Every line below is to be quoted exactly, with nothing added or dropped.
** Opening Exercise data block **
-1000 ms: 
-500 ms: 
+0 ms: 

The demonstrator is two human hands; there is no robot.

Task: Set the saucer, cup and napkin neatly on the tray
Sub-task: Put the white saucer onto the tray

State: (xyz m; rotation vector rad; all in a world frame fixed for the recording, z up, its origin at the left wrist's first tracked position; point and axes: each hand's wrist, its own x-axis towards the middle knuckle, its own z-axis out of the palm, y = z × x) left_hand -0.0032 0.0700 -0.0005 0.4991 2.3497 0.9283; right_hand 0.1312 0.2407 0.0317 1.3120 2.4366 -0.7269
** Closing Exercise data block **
#### Written answer
-1000 ms: 
-500 ms: 
+0 ms: 

The demonstrator is two human hands; there is no robot.

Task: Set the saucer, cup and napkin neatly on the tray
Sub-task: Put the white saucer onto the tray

State: (xyz m; rotation vector rad; all in a world frame fixed for the recording, z up, its origin at the left wrist's first tracked position; point and axes: each hand's wrist, its own x-axis towards the middle knuckle, its own z-axis out of the palm, y = z × x) left_hand -0.0032 0.0700 -0.0005 0.4991 2.3497 0.9283; right_hand 0.1312 0.2407 0.0317 1.3120 2.4366 -0.7269

The output is complete as it stands.